Katz, N., Koukharenko, V. and Geldner, P2,3.
Laboratory of Stem cells and Bioengineering, Jointechlabs, Inc., Skokie, IL
North Michigan Surgical Center, Chicago, IL
Geldner Center, Chicago, IL
Fat auto graft transplantation method for different reconstructive plastic surgeries has been fueled recently by encouraging reports from Japan, United Kingdom, United States and others. Hundreds of performed procedures around the world didn’t confirm major concern of inducing malignant transformation upon fat transplantation. Based on these report American Association of Plastic Surgeons has removed restrictions on this kind of treatments. However, the efficacy of the method remains to be improved due to low survival of fat tissue upon transplantation of large auto grafts, particularly in breast reconstructive and augmentation surgeries.
We assume that adding of purified autologous adipose-derived mesenchymal stem cells (ADMSC) could improve survival of fat transplant.
Vascular Endothelium Gross Factor (VEGF) persists in human body, including fat tissue, and participates in induction of and endothelium formation and vascular development. Nevertheless, we suggest that external supplement of VEGF could increase neo-vascular development thereby improving support of fat transplant.
Previous reports on this subject are controversial and do not provide scientific evidences on effect of MSCs and VEGF on fat viability.
We are aiming by this study to investigate the effect of human autologous ADMSCs and VEGF supplement on human adipose tissue viability in vitro.
Model: 3gr fat in 5ml DMEM, supplemented 7.5% FBS and Antibiotics 1X
Calculation of VEGF concentration
Final work concentration is 50ng/ml. In order to prep 10ml of working medium we need 500ng, which is 0.5ug.
When reconstituted original 20ug of VEGF in 1ml of distil water, we achieve concentration of 20ug/ml. Adding 9ml of DMEM (suppl. 7.5% FBS) bring to conc. 20ug/10ml or 2ug/ml. 0.25ml of this solution contains 0.5ug of VEGF, which required for prep of 10ml of working solution.
We aliquot final 10ml of diluted VEGF into 0.25ml aliquots and freeze in liquid nitrogen vapor at -1700C.
For each 10ml of required medium with 50ng/ml of VEGF we have to thaw 1 vial of 0.25ml aliquot and add to 9.75ml of work medium.
Calculation of MSCs concentration
We applied concentration of 30.000 cells per 50ul of medium for each 1ml of fat.
The imitation of proposed clinical concentration was calculated as follow:
We assumed that for 400ml of transplanted fat 20ml of MSCs suspension could be mixed in. Therefor for each 1ml of fat 50ul of cell suspension should be added.
We suggest based on our results that 12 millions of purified MSCs could be prepared for clinical application within short time of lab culture (data not presented yet). Assuming that 12 mills of cells would be applied in 20ml of solution in case of clinical application, we calculated and prepared for presented experiment 30.000 of MSCs per 50ul of medium for each 1ml of fat.

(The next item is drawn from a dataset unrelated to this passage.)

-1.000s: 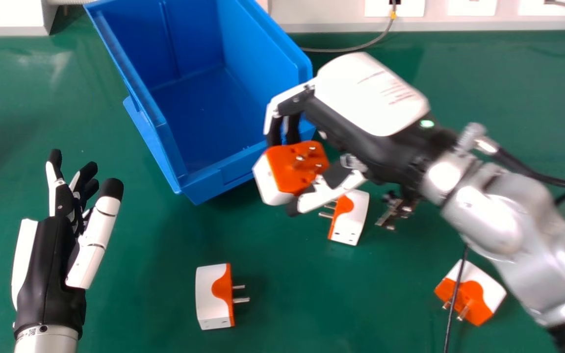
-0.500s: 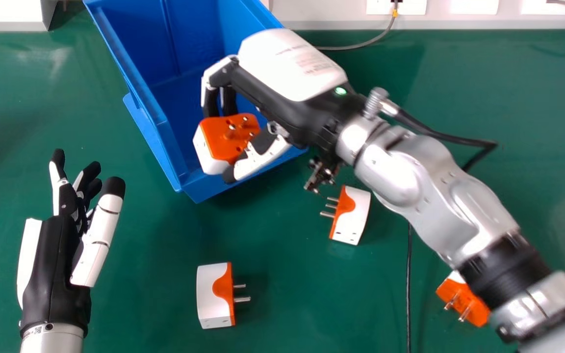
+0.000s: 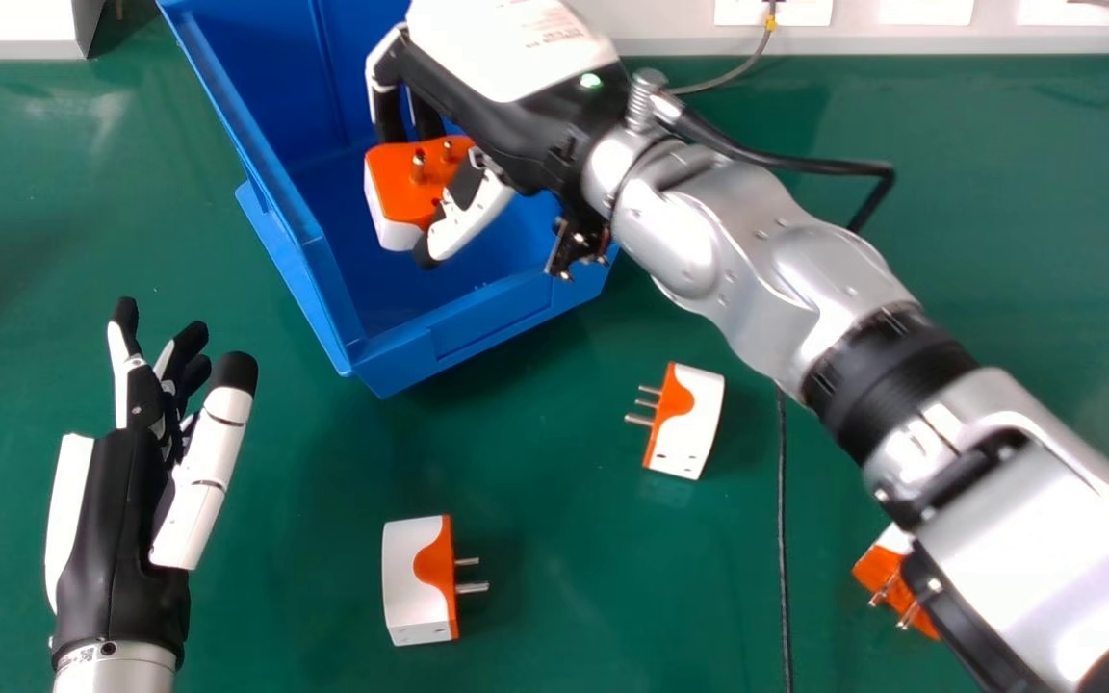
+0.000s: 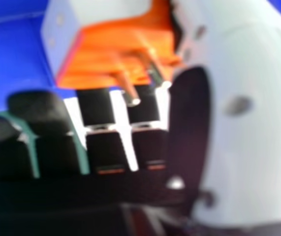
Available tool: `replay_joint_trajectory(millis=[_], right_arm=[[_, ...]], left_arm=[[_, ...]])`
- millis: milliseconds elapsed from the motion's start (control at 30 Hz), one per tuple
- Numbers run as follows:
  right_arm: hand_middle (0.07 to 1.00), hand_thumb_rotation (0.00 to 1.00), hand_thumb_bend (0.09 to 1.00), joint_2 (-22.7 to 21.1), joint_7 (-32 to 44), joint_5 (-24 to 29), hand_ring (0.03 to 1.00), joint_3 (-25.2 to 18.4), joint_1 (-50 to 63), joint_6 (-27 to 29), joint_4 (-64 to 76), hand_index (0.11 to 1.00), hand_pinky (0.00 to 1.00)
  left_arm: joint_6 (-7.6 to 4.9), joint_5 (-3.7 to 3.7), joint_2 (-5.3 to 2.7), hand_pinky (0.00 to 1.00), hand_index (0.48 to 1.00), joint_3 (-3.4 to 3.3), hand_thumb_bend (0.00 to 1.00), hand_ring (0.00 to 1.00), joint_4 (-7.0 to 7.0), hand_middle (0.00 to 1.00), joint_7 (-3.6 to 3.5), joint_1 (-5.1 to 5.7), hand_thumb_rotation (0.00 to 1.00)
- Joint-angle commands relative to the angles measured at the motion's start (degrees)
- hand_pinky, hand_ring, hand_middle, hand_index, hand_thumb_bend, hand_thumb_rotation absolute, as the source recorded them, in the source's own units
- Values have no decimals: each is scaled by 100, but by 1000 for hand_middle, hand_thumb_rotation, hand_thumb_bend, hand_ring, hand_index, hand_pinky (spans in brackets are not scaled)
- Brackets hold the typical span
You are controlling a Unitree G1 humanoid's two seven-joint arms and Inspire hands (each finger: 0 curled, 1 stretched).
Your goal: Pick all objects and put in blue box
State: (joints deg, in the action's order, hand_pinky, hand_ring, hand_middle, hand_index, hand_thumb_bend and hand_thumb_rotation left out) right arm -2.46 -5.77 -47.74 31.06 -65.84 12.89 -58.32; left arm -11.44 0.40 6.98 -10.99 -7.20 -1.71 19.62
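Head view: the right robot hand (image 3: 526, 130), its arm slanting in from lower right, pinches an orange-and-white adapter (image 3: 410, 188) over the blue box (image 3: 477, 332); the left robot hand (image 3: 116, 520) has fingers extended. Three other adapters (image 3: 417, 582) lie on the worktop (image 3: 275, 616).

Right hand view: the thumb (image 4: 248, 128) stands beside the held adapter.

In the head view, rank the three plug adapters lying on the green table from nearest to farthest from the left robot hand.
1. Front adapter: just right of the left robot hand.
2. Middle adapter: farther right, beyond the blue box's near end.
3. Right-hand adapter: far right, partly behind the right arm.
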Motion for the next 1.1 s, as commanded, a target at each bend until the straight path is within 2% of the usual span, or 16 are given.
replay_joint_trajectory(millis=[0,133,300,467,500,533,567,833,867,933,967,1067], right_arm=[[293,141,490,128,-279,6,206,22,-552,-78,-260,472,154],[274,137,495,355,-437,32,181,91,-903,-228,-876,475,128],[226,124,503,558,-556,86,137,116,-1013,-377,-1266,479,87],[226,126,506,696,-607,160,132,86,-948,-569,-1431,478,80],[275,101,511,707,-601,185,147,69,-924,-600,-1435,479,95],[275,101,511,712,-594,209,147,54,-903,-618,-1433,479,95],[314,80,515,717,-587,233,159,41,-883,-629,-1431,480,109],[363,41,517,644,-641,335,219,85,-697,-566,-1382,491,170],[390,34,518,638,-634,338,271,86,-689,-550,-1381,488,216],[510,122,541,612,-619,325,416,106,-672,-496,-1388,585,344],[510,122,541,598,-611,336,416,98,-658,-466,-1380,585,344],[712,239,559,568,-645,356,640,82,-616,-400,-1353,720,531]], left_arm=[[-85,-4,-46,876,972,18,624,947,-139,951,39,24,832],[-79,-18,-85,876,971,33,618,947,-186,950,35,64,832],[-55,-22,-176,874,967,74,607,944,-336,948,43,154,826],[-39,-42,-248,875,965,117,608,942,-423,946,46,197,819],[-40,-42,-257,876,964,128,610,941,-433,946,49,200,817],[-40,-44,-259,876,964,136,610,941,-438,946,53,201,817],[-39,-46,-259,876,964,145,612,940,-445,946,57,203,816],[4,-25,-281,877,964,207,620,938,-552,946,99,235,814],[10,-22,-284,877,964,210,622,938,-556,946,100,234,814],[24,-10,-286,877,964,217,625,937,-562,946,100,230,812],[26,-10,-284,877,964,217,625,937,-554,946,97,227,812],[51,-7,-265,877,963,208,624,937,-523,945,92,194,810]])
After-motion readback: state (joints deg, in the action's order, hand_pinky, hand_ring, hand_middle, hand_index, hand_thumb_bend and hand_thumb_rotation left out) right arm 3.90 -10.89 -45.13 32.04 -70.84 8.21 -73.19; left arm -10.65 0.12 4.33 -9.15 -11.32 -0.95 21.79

Our experiment contained 4 study groups:
Group #1: 3gr of fat in 5ml of work medium (see above) supplemented with 50ng/ml
VEGF and 90.000 MSCs, suspended in 150ul of same medium;
Group #2: 3gr of fat in 5ml of medium supplemented with 50ng/ml VEGF without MSCs supplement;
Group #3: 3gr of fat in 5ml of medium without VEGF supplementation but with same amount of MScs as in the first group;
And Group #4: control – 3gr of fat in 5ml of medium without any of above supplements.
In current study we used donor MSCs obtained in advance from fat tissue following
clinical liposuction. Informed consent has been signed and procedure approved by IRB.
Fat digestion and MSCs extraction was performed as described elsewhere.
All samples were cultured in 12cm2 flasks in incubator at 370C and 5.5% CO2. 3ml of appropriate medium were exchange on fresh one every three days.
On day 14 and day 21 the free oil was measured as indicator for degenerated lipocytes.
On day 21 the remaining fat was fixed and embedded in paraffin blocks toward histological analysis of markers, specific for endothelial cells.
Our preliminary results indicated significant development of neo-vascular network in the fat graft following MSCs enrichment. However, VEGF alone did not provide measurable increase in endothelial expression. The total volume of remaining fat graft in group 1 and 3 was almost twice more than in control. Even though the volume of the survived fat graft in group 2 exceeded the control, the observed fat quality and appearance was incomparably worse than in MSCs containing groups 1 and 3.
Further investigation is required toward scientific significance of the results.
Nevertheless, preliminary results confirm feasibility of adipose-derived mesenchymal stem cells for improvement of fat graft survival.
We are aiming to expand the study forward application of non-purified cells, adipose-derived stromal vascular fraction, in term of neo-vascularization of grafted tissues and organs.